ESV Who shall bring any charge against God’s elect? It is God who justifies.
NIV Who will bring any charge against those whom God has chosen? It is God who justifies.
NASB Who will bring charges against God’s elect? God is the one who justifies;
CSB Who can bring an accusation against God's elect? God is the one who justifies.
NLT Who dares accuse us whom God has chosen for his own? No one — for God himself has given us right standing with himself.
KJV Who shall lay any thing to the charge of God's elect? It is God that justifieth.

What does Romans 8:33 mean?

Paul has established decisively in the previous verses that God is for all of us who are in Christ (Romans 3:23–26; John 3:16–18). He has not even withheld His own sinless Son from us. He has graciously given to us all things.

Now Paul asks who could possibly bring a charge against us—in the context of this passage, meaning the elect (Romans 8:29–30). This is Paul's first use of the word "elect" in Romans. In the previous verses, he detailed that God predestined those He foreknew to become like Jesus. In this sense, the elect are the chosen ones of God, all those who are children of God through faith in Christ.

Paul begins to use legal language here; the vocabulary of a courtroom or trial. He seems to imagine someone attempting to manipulate God into casting us out, by bringing an accusation before God about our sin. But who could effectively do such a thing? Scripture provides an immediate possibility: Satan is described in Revelation 12:10 as the accuser who stands before God night and day bringing accusations against "our brothers and sisters." He might very well accuse us of sin in order to convince God of our unworthiness to be in His family.

Perhaps the greatest accusations, though, come from our own hearts.
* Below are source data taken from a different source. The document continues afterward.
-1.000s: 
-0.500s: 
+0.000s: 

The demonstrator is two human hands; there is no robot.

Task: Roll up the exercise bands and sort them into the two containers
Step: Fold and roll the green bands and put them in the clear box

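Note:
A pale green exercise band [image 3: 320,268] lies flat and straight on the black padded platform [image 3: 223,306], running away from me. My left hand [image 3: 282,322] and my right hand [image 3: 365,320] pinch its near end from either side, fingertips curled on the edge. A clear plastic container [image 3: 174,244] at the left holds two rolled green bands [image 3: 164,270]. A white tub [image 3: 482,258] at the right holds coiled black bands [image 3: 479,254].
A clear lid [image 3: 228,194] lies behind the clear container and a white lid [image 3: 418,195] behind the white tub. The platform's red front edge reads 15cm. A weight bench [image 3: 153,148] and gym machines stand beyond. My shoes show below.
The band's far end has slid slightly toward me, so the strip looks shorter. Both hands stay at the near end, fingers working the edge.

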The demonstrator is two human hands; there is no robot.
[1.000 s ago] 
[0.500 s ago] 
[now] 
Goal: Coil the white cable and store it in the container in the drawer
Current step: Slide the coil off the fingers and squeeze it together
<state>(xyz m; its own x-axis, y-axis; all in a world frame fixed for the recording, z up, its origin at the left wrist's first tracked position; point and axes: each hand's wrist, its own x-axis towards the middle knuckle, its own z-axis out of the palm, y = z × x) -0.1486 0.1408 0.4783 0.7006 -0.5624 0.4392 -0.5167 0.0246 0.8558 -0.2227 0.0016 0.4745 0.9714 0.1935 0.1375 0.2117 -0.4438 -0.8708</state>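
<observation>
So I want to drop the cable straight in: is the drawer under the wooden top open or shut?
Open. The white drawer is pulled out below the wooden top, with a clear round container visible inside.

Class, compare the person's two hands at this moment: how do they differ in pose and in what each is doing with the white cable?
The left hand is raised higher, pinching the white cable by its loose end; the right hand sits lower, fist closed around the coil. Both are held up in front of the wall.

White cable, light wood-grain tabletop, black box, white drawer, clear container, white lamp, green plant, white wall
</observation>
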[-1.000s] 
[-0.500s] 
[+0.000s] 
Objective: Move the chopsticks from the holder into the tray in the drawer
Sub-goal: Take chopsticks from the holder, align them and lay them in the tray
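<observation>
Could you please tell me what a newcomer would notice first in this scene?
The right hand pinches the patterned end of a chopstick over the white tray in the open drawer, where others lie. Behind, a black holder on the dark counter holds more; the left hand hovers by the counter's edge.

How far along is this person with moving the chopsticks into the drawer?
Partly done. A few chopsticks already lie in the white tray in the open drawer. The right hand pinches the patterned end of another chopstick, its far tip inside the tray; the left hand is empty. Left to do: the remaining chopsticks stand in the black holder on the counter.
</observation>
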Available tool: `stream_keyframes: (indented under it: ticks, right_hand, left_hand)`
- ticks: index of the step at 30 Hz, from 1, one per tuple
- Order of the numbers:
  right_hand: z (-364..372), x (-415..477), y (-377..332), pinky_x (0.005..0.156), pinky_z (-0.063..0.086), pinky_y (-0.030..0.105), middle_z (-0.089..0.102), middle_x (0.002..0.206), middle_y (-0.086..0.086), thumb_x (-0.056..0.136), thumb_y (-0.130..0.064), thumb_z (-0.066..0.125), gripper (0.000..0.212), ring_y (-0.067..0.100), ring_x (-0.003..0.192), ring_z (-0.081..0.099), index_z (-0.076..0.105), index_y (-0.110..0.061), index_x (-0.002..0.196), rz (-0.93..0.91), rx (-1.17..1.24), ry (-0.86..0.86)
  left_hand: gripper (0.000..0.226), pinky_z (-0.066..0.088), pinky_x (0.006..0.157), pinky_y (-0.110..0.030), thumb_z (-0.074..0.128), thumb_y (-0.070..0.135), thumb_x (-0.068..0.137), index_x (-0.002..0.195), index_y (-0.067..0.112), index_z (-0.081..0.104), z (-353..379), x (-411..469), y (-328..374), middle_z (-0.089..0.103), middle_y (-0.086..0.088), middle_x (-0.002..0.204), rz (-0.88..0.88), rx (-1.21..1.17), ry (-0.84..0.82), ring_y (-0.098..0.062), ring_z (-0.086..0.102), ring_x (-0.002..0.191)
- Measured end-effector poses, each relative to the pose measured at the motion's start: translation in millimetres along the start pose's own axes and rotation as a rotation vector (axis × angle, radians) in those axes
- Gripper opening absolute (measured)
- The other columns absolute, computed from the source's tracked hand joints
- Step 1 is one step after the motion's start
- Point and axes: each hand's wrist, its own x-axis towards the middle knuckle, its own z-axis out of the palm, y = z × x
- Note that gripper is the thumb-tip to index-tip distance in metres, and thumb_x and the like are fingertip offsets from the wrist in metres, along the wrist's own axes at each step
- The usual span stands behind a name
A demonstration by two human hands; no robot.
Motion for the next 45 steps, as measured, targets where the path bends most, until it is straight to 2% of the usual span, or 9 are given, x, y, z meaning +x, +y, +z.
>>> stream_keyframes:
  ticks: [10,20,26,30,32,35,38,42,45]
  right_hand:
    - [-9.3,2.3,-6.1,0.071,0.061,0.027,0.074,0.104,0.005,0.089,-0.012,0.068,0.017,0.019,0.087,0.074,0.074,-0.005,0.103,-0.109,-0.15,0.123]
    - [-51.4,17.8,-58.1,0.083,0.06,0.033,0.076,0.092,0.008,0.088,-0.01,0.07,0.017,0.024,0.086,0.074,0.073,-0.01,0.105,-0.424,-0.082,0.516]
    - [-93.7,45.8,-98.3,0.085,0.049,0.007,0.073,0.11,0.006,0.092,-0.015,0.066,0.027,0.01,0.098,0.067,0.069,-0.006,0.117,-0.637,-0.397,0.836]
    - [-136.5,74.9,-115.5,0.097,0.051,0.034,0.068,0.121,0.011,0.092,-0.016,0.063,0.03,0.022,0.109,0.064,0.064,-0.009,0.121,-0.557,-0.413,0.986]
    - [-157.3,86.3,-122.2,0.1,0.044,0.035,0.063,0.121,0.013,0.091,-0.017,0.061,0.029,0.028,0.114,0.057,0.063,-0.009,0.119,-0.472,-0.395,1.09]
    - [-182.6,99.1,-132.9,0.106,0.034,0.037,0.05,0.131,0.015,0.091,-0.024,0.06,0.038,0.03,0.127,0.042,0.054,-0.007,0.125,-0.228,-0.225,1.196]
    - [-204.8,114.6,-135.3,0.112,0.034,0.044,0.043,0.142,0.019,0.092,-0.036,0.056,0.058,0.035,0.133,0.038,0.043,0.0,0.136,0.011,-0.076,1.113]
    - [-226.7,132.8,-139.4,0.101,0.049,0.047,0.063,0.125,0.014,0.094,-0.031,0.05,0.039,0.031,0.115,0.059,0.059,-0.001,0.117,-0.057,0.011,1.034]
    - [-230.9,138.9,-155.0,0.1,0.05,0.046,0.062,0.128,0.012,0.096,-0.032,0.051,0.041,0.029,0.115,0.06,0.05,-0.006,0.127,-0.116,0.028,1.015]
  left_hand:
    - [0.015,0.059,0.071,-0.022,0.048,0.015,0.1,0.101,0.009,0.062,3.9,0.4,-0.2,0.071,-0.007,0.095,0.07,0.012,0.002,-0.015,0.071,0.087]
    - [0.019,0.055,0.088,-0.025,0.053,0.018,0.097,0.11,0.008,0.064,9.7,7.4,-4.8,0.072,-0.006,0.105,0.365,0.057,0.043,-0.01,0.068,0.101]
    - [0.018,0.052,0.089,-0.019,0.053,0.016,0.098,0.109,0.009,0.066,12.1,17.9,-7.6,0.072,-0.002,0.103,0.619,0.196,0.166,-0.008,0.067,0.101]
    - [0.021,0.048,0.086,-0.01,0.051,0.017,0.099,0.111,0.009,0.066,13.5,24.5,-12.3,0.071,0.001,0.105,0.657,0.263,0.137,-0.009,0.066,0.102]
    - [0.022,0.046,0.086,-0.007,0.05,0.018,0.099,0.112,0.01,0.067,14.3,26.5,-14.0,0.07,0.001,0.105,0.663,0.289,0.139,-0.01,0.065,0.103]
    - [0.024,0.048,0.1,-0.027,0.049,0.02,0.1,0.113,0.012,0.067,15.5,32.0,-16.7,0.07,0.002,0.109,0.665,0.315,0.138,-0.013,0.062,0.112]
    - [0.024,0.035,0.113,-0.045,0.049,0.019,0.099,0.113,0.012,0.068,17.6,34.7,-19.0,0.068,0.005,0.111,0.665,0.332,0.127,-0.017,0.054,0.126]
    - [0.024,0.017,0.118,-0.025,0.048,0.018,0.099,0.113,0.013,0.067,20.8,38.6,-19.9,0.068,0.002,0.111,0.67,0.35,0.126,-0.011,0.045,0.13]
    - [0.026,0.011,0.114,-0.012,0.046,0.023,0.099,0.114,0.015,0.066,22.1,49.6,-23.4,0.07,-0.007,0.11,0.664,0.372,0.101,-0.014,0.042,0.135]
The awareness of our sin taunts us, hinting that God could never forgive such things, could never love one who does them.

Paul is clear that all such accusations will fail. Why? God is the one who justifies us. God, the Creator and Ruler of the entire universe. He declares us righteous because of our faith in Christ, giving us credit for Jesus' righteousness and accepting Jesus' death as payment for our sin.

Paul insists that God will never say, "You've made a good point; I was wrong to justify that person." His decision stands since it is based on Christ's own sacrifice and righteousness, not on our ability to do what is right ourselves.